__Input data__:
:::
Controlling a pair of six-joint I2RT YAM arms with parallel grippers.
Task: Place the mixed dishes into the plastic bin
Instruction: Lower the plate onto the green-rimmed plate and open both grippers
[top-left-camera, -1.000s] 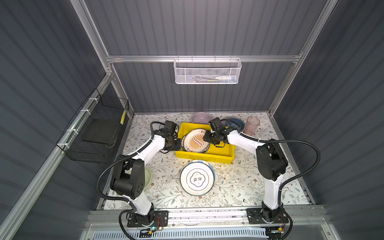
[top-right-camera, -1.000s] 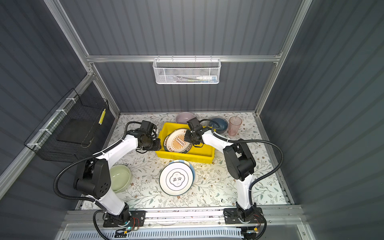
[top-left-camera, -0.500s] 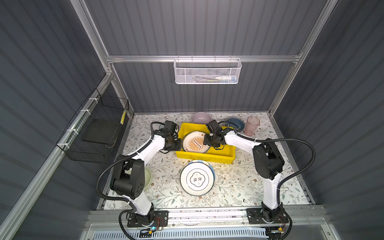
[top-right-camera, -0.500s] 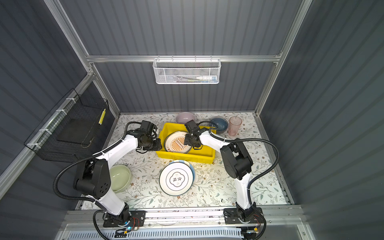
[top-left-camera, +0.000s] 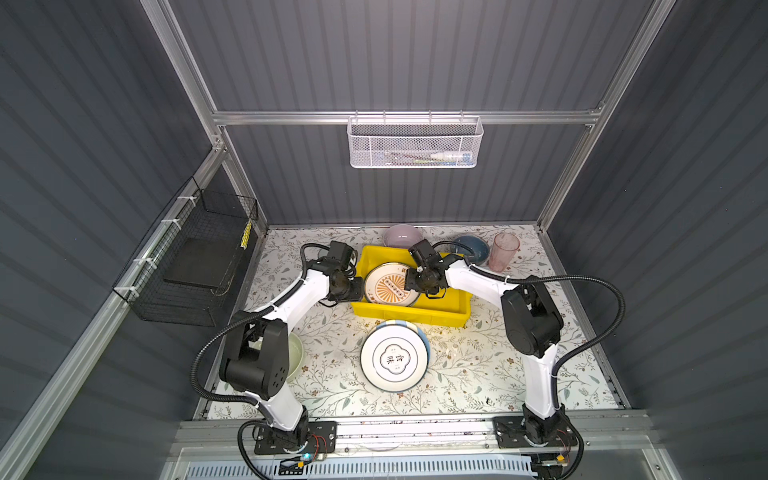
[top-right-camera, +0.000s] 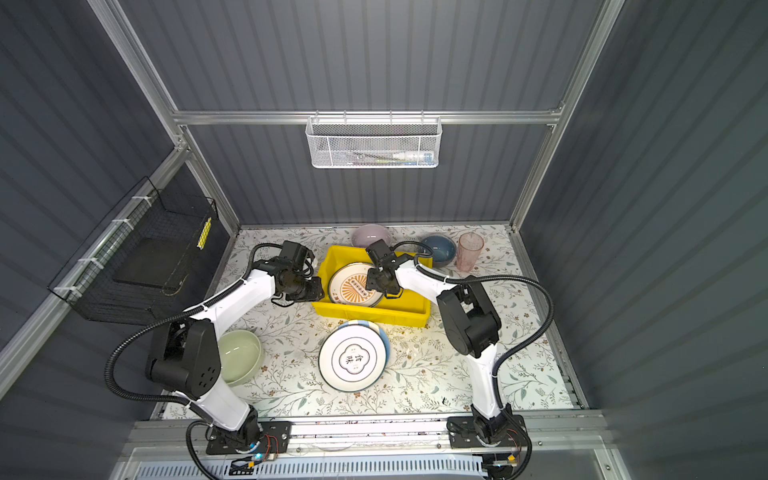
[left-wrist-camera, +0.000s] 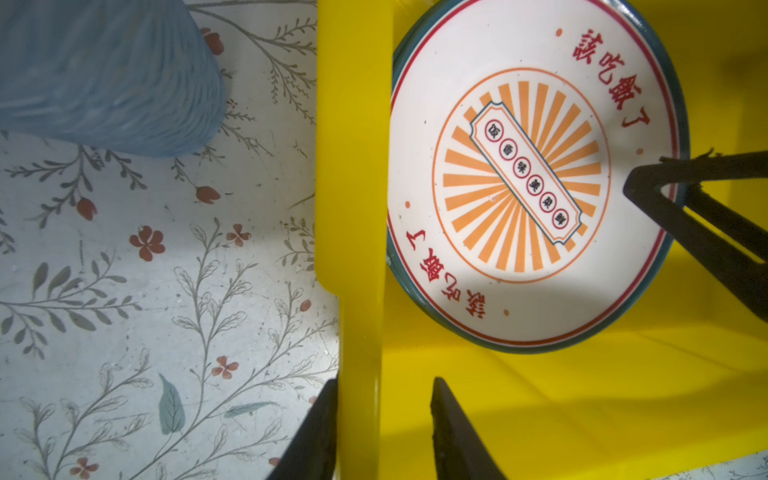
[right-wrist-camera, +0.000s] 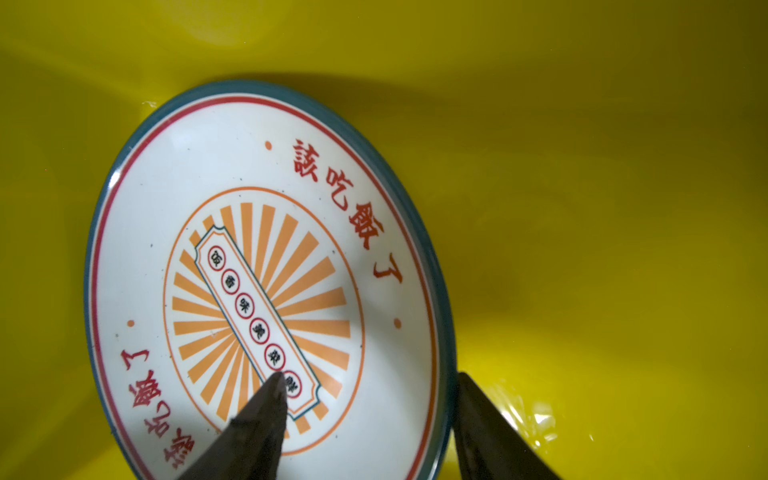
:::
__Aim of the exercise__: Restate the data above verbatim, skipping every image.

__Your response__:
Controlling a pair of six-joint I2RT YAM arms with parallel grippers.
Task: Place the mixed dishes into the plastic bin
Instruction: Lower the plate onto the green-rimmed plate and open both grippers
[top-left-camera, -1.000s] 
[top-right-camera, -1.000s] 
[top-left-camera, -0.500s] 
[top-right-camera, -0.500s] 
[top-left-camera, +0.000s] 
[top-right-camera, +0.000s] 
[left-wrist-camera, +0.000s] 
[right-wrist-camera, +0.000s] 

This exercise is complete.